• **Prompt**
Please reproduce the listing verbatim, without its images.

• **Recorded data**
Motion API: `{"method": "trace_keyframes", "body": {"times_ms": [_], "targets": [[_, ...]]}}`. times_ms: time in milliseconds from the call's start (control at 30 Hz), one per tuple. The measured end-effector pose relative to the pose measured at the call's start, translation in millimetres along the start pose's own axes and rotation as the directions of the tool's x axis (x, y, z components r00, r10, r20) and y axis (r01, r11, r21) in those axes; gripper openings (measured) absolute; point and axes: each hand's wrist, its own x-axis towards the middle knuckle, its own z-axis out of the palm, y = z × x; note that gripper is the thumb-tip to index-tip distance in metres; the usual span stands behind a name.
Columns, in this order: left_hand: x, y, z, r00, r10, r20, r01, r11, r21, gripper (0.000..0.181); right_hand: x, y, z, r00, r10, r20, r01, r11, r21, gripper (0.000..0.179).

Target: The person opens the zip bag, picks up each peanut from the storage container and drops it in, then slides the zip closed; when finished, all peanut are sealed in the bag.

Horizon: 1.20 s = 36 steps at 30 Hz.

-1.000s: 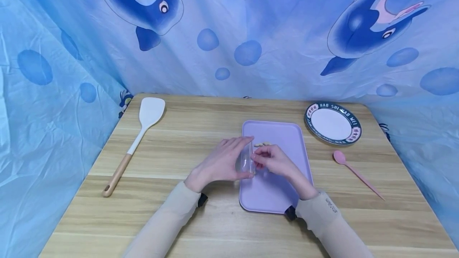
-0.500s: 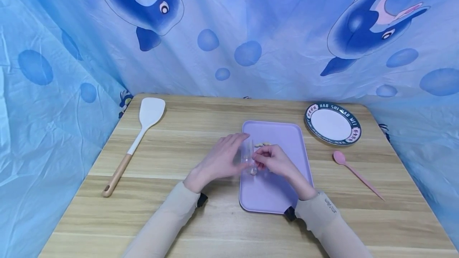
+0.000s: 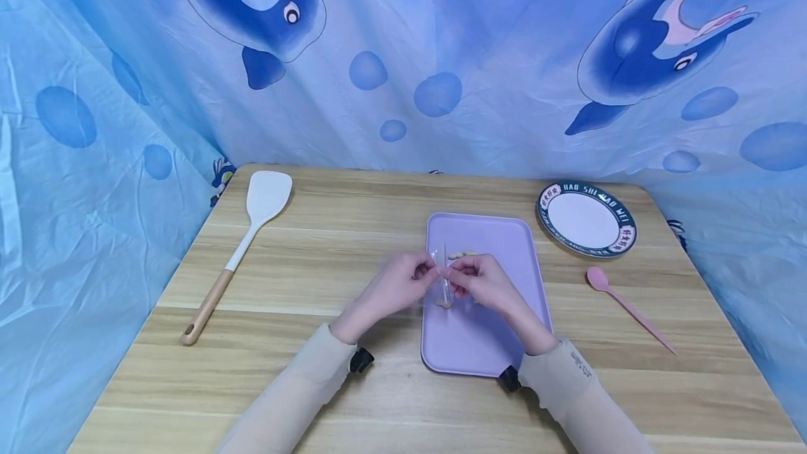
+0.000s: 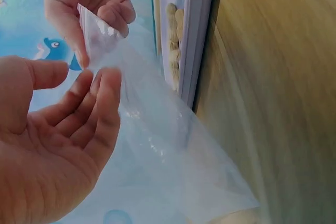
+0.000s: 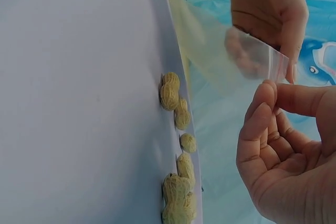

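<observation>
In the right wrist view, my right hand [image 5: 289, 150] pinches the top edge of a clear zip bag [image 5: 210, 40] between thumb and index finger. The bag hangs upright over the lilac tray [image 3: 485, 342]. My left hand [image 4: 63, 129] is at the bag's other side, fingers bent loosely with fingertips right at the plastic. A gap shows between its thumb and fingers. A tan shape shows at the bag's lower end [image 3: 444, 305]. Several peanuts [image 5: 178, 192] in their shells lie on the tray, partly hidden behind my right hand in the head view.
A white spatula with a wooden handle [image 3: 236, 254] lies at the left of the wooden table [image 3: 328, 223]. At the right are a green-rimmed plate [image 3: 583, 219] and a pink spoon [image 3: 630, 310]. A blue dolphin-print curtain [image 3: 403, 33] hangs behind the table.
My left hand has drawn its spread fingers off the bag's sides and moved in to its top edge beside my right hand. The right hand keeps its pinch almost in place.
</observation>
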Motion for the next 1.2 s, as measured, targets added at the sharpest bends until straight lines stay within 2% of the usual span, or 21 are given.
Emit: {"method": "trace_keyframes", "body": {"times_ms": [133,300,467,633,833,1033,1200], "targets": [[0.3,-0.4,1.1,0.996,-0.056,0.075,0.065,0.99,-0.122,0.022,-1.4,-1,2,1.0,-0.006,-0.003,0.006,1.0,0.026,0.016],[0.8,-2.6,3.5,0.976,-0.152,0.155,0.185,0.955,-0.23,0.028,-2.9,-2,4,1.0,-0.02,0.011,0.02,1.0,0.024,0.014],[0.8,-5.3,5.6,0.965,-0.192,0.18,0.241,0.919,-0.313,0.031,-3.8,-3,7,0.999,-0.024,0.049,0.022,0.999,0.029,0.013],[1.0,-7.2,6.4,0.962,-0.207,0.18,0.257,0.908,-0.33,0.032,-4.2,-3,10,0.997,-0.027,0.075,0.025,0.999,0.035,0.012],[0.4,-6.0,5.2,0.95,-0.243,0.197,0.298,0.896,-0.328,0.03,-5.6,-4,12,0.996,-0.028,0.087,0.027,0.999,0.019,0.013],[0.2,-4.3,3.8,0.943,-0.262,0.204,0.318,0.892,-0.321,0.028,-7.0,-7,13,0.992,-0.058,0.109,0.056,0.998,0.019,0.017],[-0.2,-3.7,4.2,0.94,-0.274,0.203,0.326,0.895,-0.305,0.028,-8.2,-7,14,0.993,-0.043,0.11,0.042,0.999,0.015,0.017]]}}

• **Exercise response**
Motion API: `{"method": "trace_keyframes", "body": {"times_ms": [_], "targets": [[_, ...]]}}`. times_ms: time in milliseconds from the call's start (control at 30 Hz), one per tuple. The measured end-effector pose relative to the pose measured at the call's start, translation in millimetres along the start pose's own axes and rotation as the directions of the tool's x axis (x, y, z components r00, r10, r20) and y axis (r01, r11, r21) in those axes; gripper openings (measured) absolute; point and axes: each hand's wrist, its own x-axis towards the middle knuckle, its own z-axis out of the palm, y = z × x; note that gripper is the thumb-tip to index-tip distance in metres; the usual span stands behind a name.
Columns, in this order: left_hand: x, y, z, r00, r10, r20, r01, r11, r21, gripper (0.000..0.181); right_hand: x, y, z, r00, r10, r20, r01, r11, r21, gripper (0.000..0.179).

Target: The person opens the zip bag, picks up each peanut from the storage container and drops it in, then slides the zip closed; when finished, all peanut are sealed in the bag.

Horizon: 1.20 s = 36 steps at 30 Hz.

-1.000s: 
-0.500s: 
+0.000s: 
+0.000s: 
+0.000s: 

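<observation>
In the right wrist view, my right hand [image 5: 289, 150] pinches the top edge of a clear zip bag [image 5: 210, 40] between thumb and index finger. The bag hangs upright over the lilac tray [image 3: 485, 342]. My left hand [image 4: 63, 129] is at the bag's other side, fingers bent loosely with fingertips right at the plastic. A gap shows between its thumb and fingers. A tan shape shows at the bag's lower end [image 3: 444, 305]. Several peanuts [image 5: 178, 192] in their shells lie on the tray, partly hidden behind my right hand in the head view.
A white spatula with a wooden handle [image 3: 236, 254] lies at the left of the wooden table [image 3: 328, 223]. At the right are a green-rimmed plate [image 3: 583, 219] and a pink spoon [image 3: 630, 310]. A blue dolphin-print curtain [image 3: 403, 33] hangs behind the table.
My left hand has drawn its spread fingers off the bag's sides and moved in to its top edge beside my right hand. The right hand keeps its pinch almost in place.
</observation>
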Motion for the next 1.2 s, as measured, targets added at the sharpest bends until straight lines stay within 2% of the usual span, or 21 are given.
Emit: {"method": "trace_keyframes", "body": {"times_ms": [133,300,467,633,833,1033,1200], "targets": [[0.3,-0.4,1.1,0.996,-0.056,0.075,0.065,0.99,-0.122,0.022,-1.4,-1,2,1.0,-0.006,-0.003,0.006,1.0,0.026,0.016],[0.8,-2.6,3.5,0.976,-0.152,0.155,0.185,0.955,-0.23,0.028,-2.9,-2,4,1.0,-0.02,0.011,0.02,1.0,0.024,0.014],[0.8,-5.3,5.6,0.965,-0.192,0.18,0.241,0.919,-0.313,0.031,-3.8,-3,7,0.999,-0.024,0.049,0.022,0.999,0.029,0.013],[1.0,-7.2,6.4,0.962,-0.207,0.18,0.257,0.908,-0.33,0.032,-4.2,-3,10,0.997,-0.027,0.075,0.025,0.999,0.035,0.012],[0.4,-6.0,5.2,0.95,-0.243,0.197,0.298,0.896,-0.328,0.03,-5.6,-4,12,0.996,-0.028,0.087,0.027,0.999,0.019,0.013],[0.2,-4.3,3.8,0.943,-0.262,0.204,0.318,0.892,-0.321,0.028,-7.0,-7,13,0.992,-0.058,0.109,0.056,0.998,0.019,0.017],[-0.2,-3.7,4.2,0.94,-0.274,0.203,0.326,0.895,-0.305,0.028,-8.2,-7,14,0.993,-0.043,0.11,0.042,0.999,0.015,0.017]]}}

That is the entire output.